Required work - This exercise calls for all the entries that follow to be set down exactly, without their images.

╔══

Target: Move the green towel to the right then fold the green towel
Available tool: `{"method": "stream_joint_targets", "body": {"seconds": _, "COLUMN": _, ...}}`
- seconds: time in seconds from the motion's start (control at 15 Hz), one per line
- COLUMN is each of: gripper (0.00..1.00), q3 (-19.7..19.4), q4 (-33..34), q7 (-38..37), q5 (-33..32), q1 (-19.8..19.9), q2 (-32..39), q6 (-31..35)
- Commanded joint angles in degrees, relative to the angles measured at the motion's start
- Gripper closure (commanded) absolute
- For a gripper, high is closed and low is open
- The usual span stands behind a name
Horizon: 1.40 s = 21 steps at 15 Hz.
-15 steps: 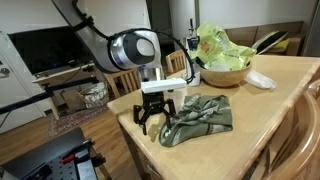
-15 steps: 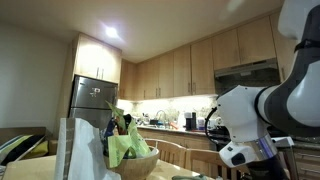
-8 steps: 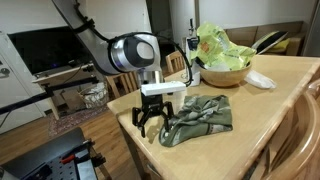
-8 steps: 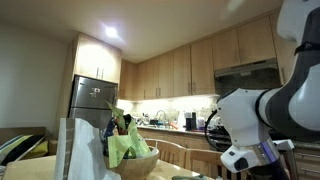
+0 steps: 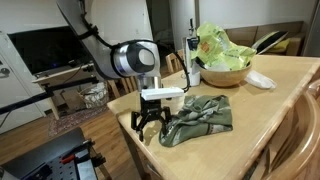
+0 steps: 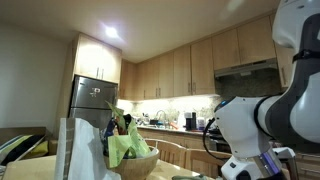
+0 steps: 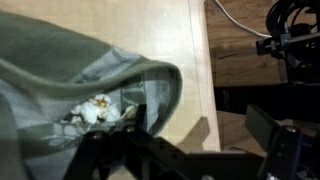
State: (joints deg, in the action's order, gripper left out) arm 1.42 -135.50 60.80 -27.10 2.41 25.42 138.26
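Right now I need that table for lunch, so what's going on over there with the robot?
The robot arm is working on the green towel, which lies crumpled near the corner of the wooden table. Its jaws stand open at the towel's edge, low over the tabletop, holding nothing. The towel is not yet folded. A wooden bowl stands farther back.

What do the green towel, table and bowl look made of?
green towel: soft matte cloth, likely woven; it rumples into folds.
table: light wood or wood-look laminate, satin; a seam line shows in the wrist view.
bowl: probably wood, tan, matte; too small to be sure.
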Motion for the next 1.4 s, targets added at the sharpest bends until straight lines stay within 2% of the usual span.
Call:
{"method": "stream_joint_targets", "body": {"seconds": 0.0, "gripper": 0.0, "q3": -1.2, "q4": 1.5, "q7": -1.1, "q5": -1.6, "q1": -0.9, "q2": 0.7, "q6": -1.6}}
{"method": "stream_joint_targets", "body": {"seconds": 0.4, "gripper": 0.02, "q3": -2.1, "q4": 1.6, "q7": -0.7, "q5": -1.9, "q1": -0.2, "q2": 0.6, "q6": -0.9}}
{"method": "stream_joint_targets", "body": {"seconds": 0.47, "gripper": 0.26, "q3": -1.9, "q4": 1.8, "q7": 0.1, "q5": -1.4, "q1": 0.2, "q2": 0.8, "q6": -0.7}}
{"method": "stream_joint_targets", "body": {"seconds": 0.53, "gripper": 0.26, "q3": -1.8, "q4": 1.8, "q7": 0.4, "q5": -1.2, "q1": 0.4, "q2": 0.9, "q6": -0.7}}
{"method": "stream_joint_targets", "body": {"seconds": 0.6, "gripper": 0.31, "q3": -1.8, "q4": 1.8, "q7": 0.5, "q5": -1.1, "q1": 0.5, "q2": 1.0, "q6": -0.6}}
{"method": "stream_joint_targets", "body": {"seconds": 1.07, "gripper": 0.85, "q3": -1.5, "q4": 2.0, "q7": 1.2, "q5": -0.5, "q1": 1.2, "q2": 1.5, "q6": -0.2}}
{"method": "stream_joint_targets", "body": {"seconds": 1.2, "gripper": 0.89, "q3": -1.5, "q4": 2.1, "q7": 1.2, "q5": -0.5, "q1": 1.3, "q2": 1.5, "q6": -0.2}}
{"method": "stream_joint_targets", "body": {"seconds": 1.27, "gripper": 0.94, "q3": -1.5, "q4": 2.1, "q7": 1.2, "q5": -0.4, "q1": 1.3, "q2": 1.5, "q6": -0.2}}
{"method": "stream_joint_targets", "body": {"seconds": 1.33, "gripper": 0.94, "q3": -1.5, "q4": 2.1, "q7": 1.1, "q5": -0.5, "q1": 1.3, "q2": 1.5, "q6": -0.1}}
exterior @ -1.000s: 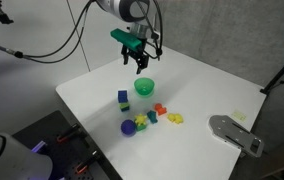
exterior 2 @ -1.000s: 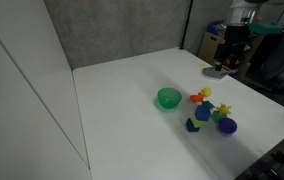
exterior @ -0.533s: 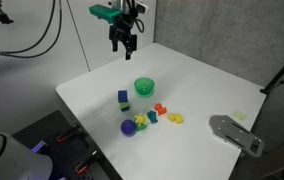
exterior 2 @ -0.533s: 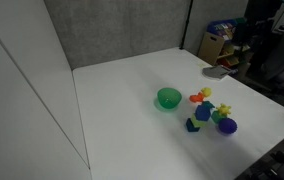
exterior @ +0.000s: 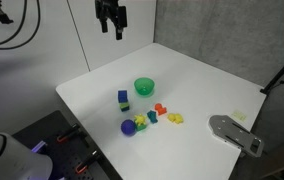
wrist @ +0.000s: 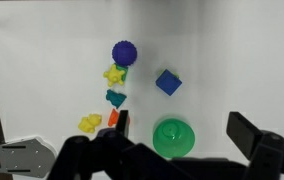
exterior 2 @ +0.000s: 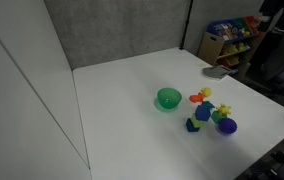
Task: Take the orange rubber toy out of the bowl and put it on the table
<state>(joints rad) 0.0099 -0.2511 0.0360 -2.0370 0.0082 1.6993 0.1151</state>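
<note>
Wrist view, items from left to right.

- Grey device [wrist: 12,158]: one, at the table edge. Its type cannot be made out.
- Small yellow toy [wrist: 90,122]: one.
- Orange rubber toy [wrist: 113,118]: one, lying on the white table [exterior: 212,85]. It sits just beside the yellow toy and apart from the bowl, not inside it.
- Teal piece [wrist: 115,97]: one.
- Green-and-yellow toy [wrist: 115,73]: one.
- Purple ball [wrist: 125,52]: one.
- Blue cube [wrist: 167,82]: one.
- Green bowl [wrist: 174,135]: one, upright. It appears empty in this view and in both exterior views.

Gripper [exterior: 111,28]: held high above the far side of the table, well clear of every item. The jaws are spread wide and carry nothing.

Task status, as a judgement: the toy is already out of the bowl and on the tabletop, so the placement looks complete.

Handling of the orange toy, also as a judgement:
- It is likely very light, soft and a little springy, with a grippy surface, and not fragile.
- It is tiny and lumpy, so any re-grasp should come straight down with the fingertips low at the table.
- The jaws should close across its narrower middle.
- The yellow toy beside it leaves little room on that side.
</note>
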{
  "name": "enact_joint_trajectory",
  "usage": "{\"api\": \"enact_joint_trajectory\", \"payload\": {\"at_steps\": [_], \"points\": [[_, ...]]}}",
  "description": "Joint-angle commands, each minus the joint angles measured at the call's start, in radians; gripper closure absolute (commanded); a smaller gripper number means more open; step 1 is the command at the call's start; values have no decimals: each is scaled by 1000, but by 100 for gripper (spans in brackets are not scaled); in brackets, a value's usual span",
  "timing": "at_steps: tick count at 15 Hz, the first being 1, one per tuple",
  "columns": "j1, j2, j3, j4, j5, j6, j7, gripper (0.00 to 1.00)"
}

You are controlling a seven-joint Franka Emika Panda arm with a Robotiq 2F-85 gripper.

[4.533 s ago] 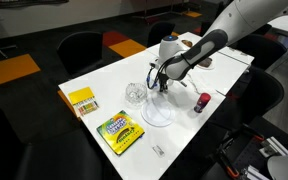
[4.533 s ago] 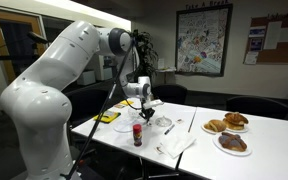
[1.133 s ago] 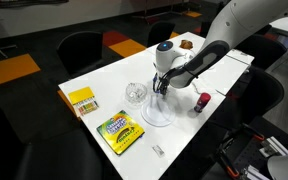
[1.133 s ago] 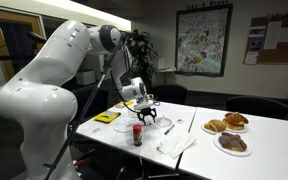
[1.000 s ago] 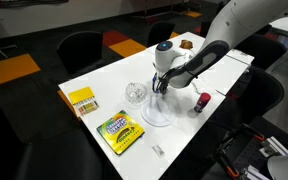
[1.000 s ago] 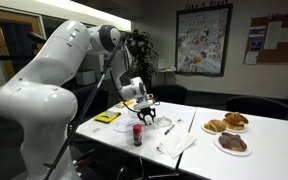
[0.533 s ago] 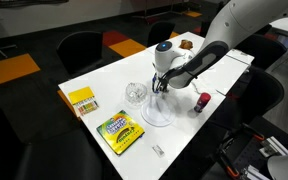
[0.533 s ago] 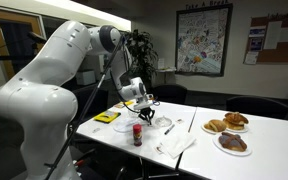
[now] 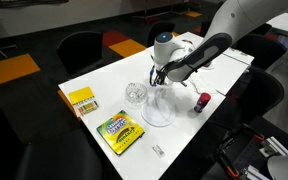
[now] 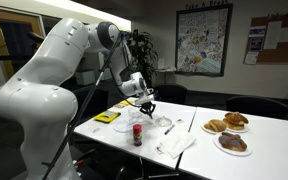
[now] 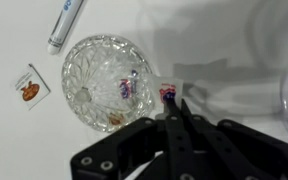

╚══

Worked solution -
Target: Move the green towel to the right then fold the green towel
Available tool: `{"method": "stream_joint_targets", "body": {"seconds": _, "COLUMN": _, ...}}`
- seconds: time in seconds from the motion's start (control at 15 Hz), one per line
- COLUMN is each of: gripper (0.00..1.00), q3 (-19.7..19.4), q4 (-33..34), q7 (-38..37), q5 (-33..32), q1 (-19.8..19.9), q2 (-32..39), q6 (-31..35)
- Commanded joint angles in degrees, relative to the angles measured at the motion's start
- Gripper closure (commanded) absolute
- For a gripper, high is closed and low is open
- The usual span stands behind a name
Horizon: 1.40 s = 21 steps at 15 Hz.
-15 steps: 
-15 steps: 
-8 steps: 
-8 steps: 
+0 steps: 
+0 steps: 
+0 steps: 
State: (joints deg, in the action's order, gripper left out) arm 1.42 -135.50 60.80 -27.10 2.41 25.42 138.26
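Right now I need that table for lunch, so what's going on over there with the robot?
The robot arm is working on the green towel, which lies crumpled near the corner of the wooden table. Its jaws stand open at the towel's edge, low over the tabletop, holding nothing. The towel is not yet folded. A wooden bowl stands farther back.

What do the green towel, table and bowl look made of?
green towel: soft matte cloth, likely woven; it rumples into folds.
table: light wood or wood-look laminate, satin; a seam line shows in the wrist view.
bowl: probably wood, tan, matte; too small to be sure.
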Motion for the next 1.4 s, targets added at the sharpest bends until straight lines stay within 2% of the usual span.
Call:
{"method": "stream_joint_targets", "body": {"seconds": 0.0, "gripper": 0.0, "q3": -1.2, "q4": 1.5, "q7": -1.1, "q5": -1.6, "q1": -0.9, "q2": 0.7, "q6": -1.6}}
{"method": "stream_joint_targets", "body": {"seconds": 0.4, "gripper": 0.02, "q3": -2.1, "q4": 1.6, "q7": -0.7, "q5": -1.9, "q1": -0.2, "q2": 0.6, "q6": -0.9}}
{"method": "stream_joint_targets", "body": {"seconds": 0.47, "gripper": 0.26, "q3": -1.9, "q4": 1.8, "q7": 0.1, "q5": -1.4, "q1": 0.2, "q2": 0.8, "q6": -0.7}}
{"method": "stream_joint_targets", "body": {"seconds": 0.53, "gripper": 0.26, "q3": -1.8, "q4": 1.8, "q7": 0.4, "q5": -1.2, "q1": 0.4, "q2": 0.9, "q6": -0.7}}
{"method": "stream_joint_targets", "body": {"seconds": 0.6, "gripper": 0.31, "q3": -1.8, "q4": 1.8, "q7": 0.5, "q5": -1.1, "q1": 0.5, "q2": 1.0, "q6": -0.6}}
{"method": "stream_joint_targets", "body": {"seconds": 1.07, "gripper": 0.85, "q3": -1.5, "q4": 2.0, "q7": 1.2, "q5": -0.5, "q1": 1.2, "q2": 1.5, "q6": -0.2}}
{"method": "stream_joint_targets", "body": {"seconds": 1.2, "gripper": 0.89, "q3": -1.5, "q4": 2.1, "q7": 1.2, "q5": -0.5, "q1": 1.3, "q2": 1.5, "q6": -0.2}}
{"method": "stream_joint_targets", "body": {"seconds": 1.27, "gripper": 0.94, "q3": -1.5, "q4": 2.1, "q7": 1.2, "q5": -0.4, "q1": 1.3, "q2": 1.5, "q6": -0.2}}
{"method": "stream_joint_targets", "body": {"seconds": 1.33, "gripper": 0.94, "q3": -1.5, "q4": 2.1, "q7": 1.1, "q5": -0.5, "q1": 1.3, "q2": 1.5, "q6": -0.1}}
exterior @ -1.000s: 
exterior 2 @ -1.000s: 
exterior @ -0.533s: 
exterior 2 @ -0.533s: 
exterior @ +0.000s: 
wrist @ +0.000s: 
exterior 2 @ +0.000s: 
Task: Take the orange rubber toy out of the bowl and put it on the table
<state>(joints rad) 0.0099 -0.2511 0.0360 -2.0370 0.0082 1.6993 0.1151</state>
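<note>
Wrist view, items from left to right.

- Grey device [wrist: 12,158]: one, at the table edge. Its type cannot be made out.
- Small yellow toy [wrist: 90,122]: one.
- Orange rubber toy [wrist: 113,118]: one, lying on the white table [exterior: 212,85]. It sits just beside the yellow toy and apart from the bowl, not inside it.
- Teal piece [wrist: 115,97]: one.
- Green-and-yellow toy [wrist: 115,73]: one.
- Purple ball [wrist: 125,52]: one.
- Blue cube [wrist: 167,82]: one.
- Green bowl [wrist: 174,135]: one, upright. It appears empty in this view and in both exterior views.

Gripper [exterior: 111,28]: held high above the far side of the table, well clear of every item. The jaws are spread wide and carry nothing.

Task status, as a judgement: the toy is already out of the bowl and on the tabletop, so the placement looks complete.

Handling of the orange toy, also as a judgement:
- It is likely very light, soft and a little springy, with a grippy surface, and not fragile.
- It is tiny and lumpy, so any re-grasp should come straight down with the fingertips low at the table.
- The jaws should close across its narrower middle.
- The yellow toy beside it leaves little room on that side.
</note>
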{
  "name": "enact_joint_trajectory",
  "usage": "{\"api\": \"enact_joint_trajectory\", \"payload\": {\"at_steps\": [_], \"points\": [[_, ...]]}}",
  "description": "Joint-angle commands, each minus the joint angles measured at the call's start, in radians; gripper closure absolute (commanded); a smaller gripper number means more open; step 1 is the command at the call's start; values have no decimals: each is scaled by 1000, but by 100 for gripper (spans in brackets are not scaled); in brackets, a value's usual span",
  "timing": "at_steps: tick count at 15 Hz, the first being 1, one per tuple",
  "columns": "j1, j2, j3, j4, j5, j6, j7, gripper (0.00 to 1.00)"
}

You are controlling a seven-joint Franka Emika Panda arm with a Robotiq 2F-85 gripper.

[4.533 s ago] 
[4.533 s ago] 
[1.133 s ago] 
[1.133 s ago] 
[1.000 s ago] 
[1.000 s ago] 
[0.533 s ago] 
[0.533 s ago] 
[now] 
[now] 
[now] 

With this, the answer is complete.